> **What you are asked to do**
For the word "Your", report how many lines of the records below contain it, and nothing more.

### Supplied records ###

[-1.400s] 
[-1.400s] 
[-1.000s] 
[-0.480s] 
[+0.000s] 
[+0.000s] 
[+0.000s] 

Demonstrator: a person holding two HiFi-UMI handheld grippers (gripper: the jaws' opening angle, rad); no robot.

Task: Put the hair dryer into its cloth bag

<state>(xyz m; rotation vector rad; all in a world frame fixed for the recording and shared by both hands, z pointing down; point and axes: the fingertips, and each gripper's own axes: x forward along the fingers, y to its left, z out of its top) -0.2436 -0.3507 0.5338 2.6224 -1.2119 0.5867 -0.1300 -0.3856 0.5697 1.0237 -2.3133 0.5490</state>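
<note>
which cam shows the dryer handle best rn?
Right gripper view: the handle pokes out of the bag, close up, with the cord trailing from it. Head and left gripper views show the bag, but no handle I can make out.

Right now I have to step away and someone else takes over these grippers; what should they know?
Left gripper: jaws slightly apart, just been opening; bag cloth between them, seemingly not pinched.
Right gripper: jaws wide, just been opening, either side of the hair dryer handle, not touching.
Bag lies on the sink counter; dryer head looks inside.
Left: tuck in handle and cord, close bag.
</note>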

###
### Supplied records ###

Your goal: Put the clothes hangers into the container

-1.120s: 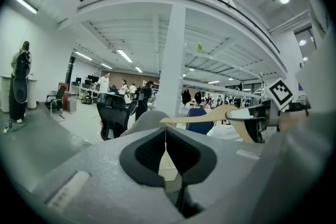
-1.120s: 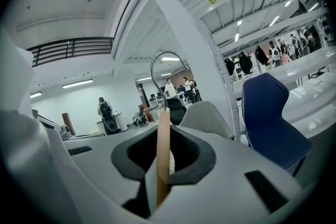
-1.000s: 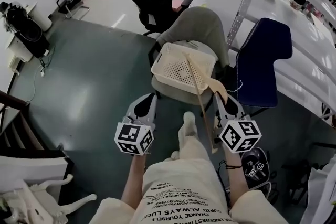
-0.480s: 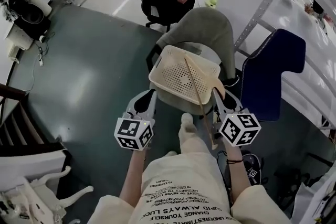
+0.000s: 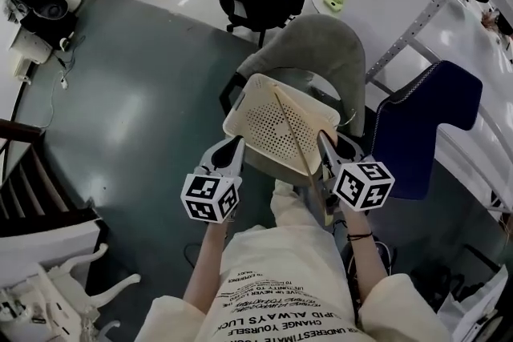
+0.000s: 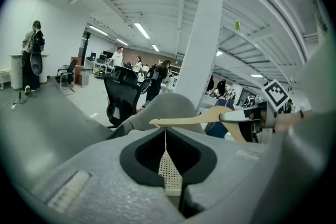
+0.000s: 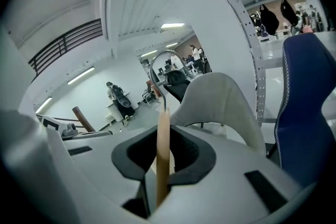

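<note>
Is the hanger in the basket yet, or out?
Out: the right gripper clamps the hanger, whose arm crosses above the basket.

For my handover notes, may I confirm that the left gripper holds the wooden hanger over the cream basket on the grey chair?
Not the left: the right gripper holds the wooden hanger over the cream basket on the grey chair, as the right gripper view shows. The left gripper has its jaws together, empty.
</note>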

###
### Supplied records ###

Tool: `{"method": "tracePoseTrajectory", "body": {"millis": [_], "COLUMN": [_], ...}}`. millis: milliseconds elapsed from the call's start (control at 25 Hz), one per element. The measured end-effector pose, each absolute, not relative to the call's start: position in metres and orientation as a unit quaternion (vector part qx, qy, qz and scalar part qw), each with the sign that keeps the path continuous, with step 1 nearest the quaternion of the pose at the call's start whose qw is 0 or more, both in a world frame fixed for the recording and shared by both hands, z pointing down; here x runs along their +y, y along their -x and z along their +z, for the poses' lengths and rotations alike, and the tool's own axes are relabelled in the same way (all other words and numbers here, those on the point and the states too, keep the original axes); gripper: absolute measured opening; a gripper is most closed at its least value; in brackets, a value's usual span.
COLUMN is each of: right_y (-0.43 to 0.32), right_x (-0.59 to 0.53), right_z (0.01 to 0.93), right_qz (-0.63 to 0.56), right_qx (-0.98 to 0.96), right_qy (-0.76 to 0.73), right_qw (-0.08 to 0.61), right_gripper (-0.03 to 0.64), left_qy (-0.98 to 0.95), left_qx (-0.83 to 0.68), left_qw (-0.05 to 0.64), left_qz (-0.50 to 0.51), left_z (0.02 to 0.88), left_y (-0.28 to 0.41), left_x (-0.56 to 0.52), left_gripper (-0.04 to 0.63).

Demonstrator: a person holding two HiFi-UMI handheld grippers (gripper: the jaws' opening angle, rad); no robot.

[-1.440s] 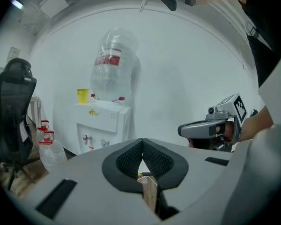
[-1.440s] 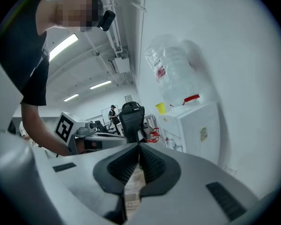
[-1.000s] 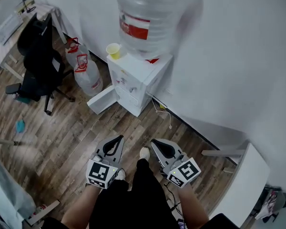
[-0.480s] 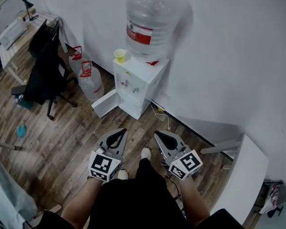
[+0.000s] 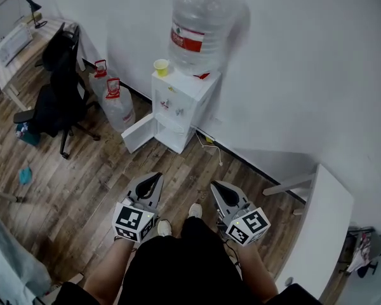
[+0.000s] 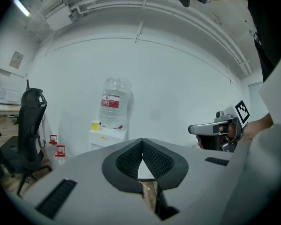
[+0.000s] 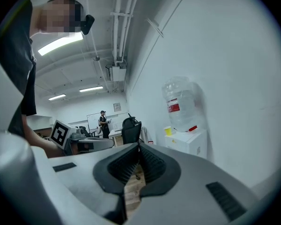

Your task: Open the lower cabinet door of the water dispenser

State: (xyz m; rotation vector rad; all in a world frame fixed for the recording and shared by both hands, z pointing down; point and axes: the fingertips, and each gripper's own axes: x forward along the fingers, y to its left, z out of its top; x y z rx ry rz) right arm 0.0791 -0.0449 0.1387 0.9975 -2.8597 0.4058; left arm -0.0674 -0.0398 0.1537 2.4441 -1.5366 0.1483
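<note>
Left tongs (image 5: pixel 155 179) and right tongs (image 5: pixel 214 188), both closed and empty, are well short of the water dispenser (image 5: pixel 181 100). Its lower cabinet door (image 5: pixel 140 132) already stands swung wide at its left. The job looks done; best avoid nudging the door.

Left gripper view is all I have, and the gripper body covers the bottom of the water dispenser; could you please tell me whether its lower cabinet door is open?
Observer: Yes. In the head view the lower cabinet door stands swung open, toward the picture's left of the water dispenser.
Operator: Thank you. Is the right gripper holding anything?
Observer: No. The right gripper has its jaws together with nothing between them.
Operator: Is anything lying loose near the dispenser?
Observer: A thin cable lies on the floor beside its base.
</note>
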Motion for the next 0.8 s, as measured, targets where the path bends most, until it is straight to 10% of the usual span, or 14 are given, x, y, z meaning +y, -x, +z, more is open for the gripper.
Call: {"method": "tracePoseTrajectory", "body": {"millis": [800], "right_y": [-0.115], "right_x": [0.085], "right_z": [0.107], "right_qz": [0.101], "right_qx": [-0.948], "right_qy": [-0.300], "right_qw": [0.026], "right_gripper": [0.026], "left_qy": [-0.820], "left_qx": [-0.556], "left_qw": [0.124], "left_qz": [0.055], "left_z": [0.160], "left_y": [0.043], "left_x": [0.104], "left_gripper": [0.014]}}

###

> **Expected output**
2